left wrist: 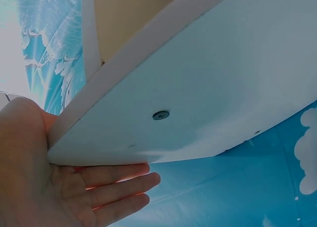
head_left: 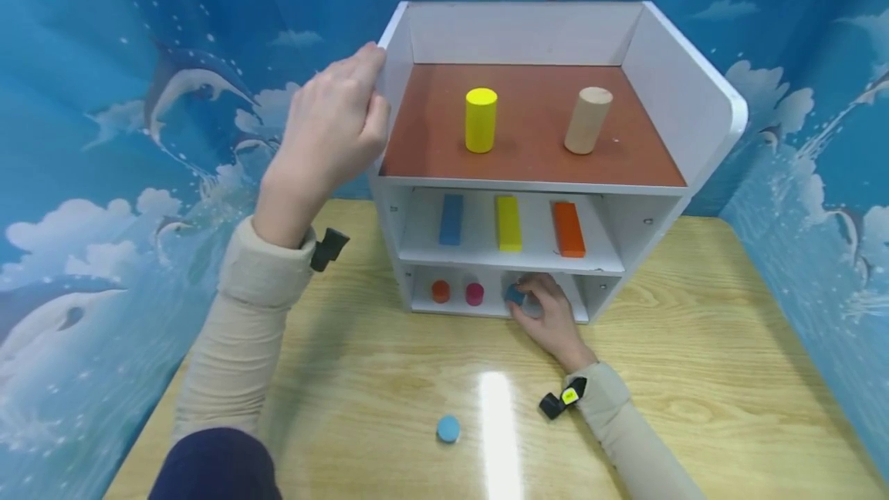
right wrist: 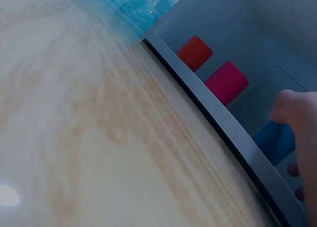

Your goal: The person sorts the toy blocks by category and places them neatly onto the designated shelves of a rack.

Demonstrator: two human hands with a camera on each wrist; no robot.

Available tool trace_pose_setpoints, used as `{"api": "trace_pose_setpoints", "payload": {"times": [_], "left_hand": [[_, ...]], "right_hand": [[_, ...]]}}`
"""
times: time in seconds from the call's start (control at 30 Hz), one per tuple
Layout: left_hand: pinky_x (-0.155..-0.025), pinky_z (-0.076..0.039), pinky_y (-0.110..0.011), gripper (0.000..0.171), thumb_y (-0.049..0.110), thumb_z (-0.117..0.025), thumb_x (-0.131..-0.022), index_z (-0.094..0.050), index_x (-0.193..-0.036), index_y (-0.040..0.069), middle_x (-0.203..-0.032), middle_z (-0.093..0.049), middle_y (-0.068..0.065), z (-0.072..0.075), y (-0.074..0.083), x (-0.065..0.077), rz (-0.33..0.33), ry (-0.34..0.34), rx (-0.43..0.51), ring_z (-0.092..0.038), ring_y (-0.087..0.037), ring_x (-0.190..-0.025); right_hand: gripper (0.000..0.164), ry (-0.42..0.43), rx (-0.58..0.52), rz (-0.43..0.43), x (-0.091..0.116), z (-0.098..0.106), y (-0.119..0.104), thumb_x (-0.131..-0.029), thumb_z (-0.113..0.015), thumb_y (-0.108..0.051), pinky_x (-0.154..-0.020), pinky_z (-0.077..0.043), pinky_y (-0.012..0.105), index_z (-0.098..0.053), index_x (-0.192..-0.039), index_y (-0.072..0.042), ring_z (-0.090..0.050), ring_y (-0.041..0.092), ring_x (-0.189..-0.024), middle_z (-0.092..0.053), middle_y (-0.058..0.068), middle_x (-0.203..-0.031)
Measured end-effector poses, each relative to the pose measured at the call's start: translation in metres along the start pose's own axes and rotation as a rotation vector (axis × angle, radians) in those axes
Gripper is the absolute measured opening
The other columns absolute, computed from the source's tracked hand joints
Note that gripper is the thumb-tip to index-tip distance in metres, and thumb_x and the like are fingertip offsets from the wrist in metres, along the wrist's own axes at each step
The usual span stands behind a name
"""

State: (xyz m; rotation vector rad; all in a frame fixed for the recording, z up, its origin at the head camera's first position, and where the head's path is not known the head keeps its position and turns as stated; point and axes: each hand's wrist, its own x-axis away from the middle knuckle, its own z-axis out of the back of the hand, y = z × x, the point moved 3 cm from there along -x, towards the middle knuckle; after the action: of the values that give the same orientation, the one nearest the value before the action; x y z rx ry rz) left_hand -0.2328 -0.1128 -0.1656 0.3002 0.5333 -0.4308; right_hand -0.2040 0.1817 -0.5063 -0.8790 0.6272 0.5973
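Observation:
A white shelf unit (head_left: 528,33) with a brown top board stands on the table. At its upper left, my left hand (head_left: 333,118) grips the side panel (left wrist: 188,83); the left wrist view shows the panel's edge between thumb and fingers. My right hand (head_left: 551,315) reaches into the bottom compartment and holds a blue cylinder (right wrist: 276,142) there, thumb and fingers around it. Left of it on the same shelf stand a magenta cylinder (right wrist: 227,83) and an orange cylinder (right wrist: 195,54). Part of the blue cylinder is hidden by the right hand.
On the top board are a yellow cylinder (head_left: 481,120) and a tilted-looking plain wooden cylinder (head_left: 588,120). The middle shelf holds a blue block (head_left: 451,220), a yellow block (head_left: 508,223) and an orange block (head_left: 569,230). Another blue cylinder (head_left: 448,429) is on the wooden table (head_left: 375,384).

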Motion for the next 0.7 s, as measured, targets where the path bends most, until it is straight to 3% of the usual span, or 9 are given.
{"api": "trace_pose_setpoints", "payload": {"times": [0.23, 0.5, 0.7], "left_hand": [[-0.097, -0.049, -0.054, 0.051, 0.017, -0.032, -0.101, -0.042, -0.15, 0.005, -0.154, -0.04, -0.012, 0.0, 0.0, 0.0, 0.006, -0.003, 0.002, -0.049, -0.033, -0.133], [-0.097, -0.049, -0.054, 0.051, 0.016, -0.033, -0.101, -0.042, -0.15, 0.004, -0.154, -0.04, -0.013, -0.001, 0.0, 0.0, -0.006, 0.01, 0.002, -0.048, -0.033, -0.134], [-0.097, -0.049, -0.055, 0.052, 0.017, -0.033, -0.101, -0.042, -0.15, 0.003, -0.153, -0.041, -0.014, -0.001, 0.0, 0.001, -0.01, 0.016, 0.005, -0.049, -0.034, -0.133]], "right_hand": [[0.031, 0.048, -0.026, 0.033, 0.0, 0.004, -0.004, -0.077, -0.075, -0.002, -0.072, -0.054, 0.038, -0.066, -0.107, -0.001, -0.06, 0.03, -0.087, -0.062, 0.017, -0.109], [0.027, 0.107, -0.099, 0.14, 0.002, 0.002, -0.014, -0.077, -0.071, -0.004, -0.066, -0.052, 0.036, -0.067, -0.102, 0.003, -0.059, 0.03, -0.076, -0.065, 0.017, -0.102], [0.028, 0.12, -0.173, 0.143, 0.008, -0.004, -0.022, -0.072, -0.073, 0.001, -0.064, -0.05, 0.033, -0.067, -0.099, 0.005, -0.057, 0.03, -0.07, -0.065, 0.017, -0.093]]}}
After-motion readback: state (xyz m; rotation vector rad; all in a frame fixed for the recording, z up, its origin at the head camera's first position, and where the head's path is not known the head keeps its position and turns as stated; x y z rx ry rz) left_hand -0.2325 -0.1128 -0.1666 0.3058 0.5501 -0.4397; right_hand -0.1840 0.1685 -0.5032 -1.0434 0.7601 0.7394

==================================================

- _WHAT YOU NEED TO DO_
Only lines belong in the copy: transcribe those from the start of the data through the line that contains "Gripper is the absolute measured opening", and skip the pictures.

- _COMPLETED EXERCISE_
left wrist: 
head_left: 
right wrist: 

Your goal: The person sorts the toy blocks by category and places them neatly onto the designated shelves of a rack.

Demonstrator: two human hands with a camera on each wrist; no robot.

Available tool trace_pose_setpoints, used as `{"api": "trace_pose_setpoints", "payload": {"times": [_], "left_hand": [[_, ...]], "right_hand": [[_, ...]]}}`
"""
times: time in seconds from the call's start (control at 30 Hz), one per tuple
Layout: left_hand: pinky_x (-0.155..-0.025), pinky_z (-0.076..0.039), pinky_y (-0.110..0.011), gripper (0.000..0.171), thumb_y (-0.049..0.110), thumb_z (-0.117..0.025), thumb_x (-0.131..-0.022), index_z (-0.094..0.050), index_x (-0.193..-0.036), index_y (-0.040..0.069), middle_x (-0.203..-0.032), middle_z (-0.093..0.049), middle_y (-0.068..0.065), z (-0.072..0.075), y (-0.074..0.083), x (-0.065..0.077), rz (-0.33..0.33), ry (-0.34..0.34), rx (-0.43..0.51), ring_z (-0.092..0.038), ring_y (-0.087..0.037), ring_x (-0.190..-0.025); right_hand: gripper (0.000..0.164), ry (-0.42..0.43), rx (-0.58..0.52), rz (-0.43..0.43), x (-0.091..0.116), z (-0.098..0.106), y (-0.119..0.104), thumb_x (-0.131..-0.029), thumb_z (-0.113..0.015), thumb_y (-0.108..0.051), pinky_x (-0.154..-0.020), pinky_z (-0.077..0.043), pinky_y (-0.012..0.105), index_z (-0.098..0.053), index_x (-0.192..-0.039), index_y (-0.072..0.042), ring_z (-0.090..0.050), ring_y (-0.041..0.092), ring_x (-0.189..-0.024), middle_z (-0.092..0.053), middle_y (-0.058..0.068), middle_x (-0.203..-0.031)
Measured end-effector poses, each relative to the pose measured at the call's start: translation in metres along the start pose's own axes and rotation as a rotation vector (axis × angle, radians) in those axes
Gripper is the absolute measured opening

Nothing more remains to be added to this answer.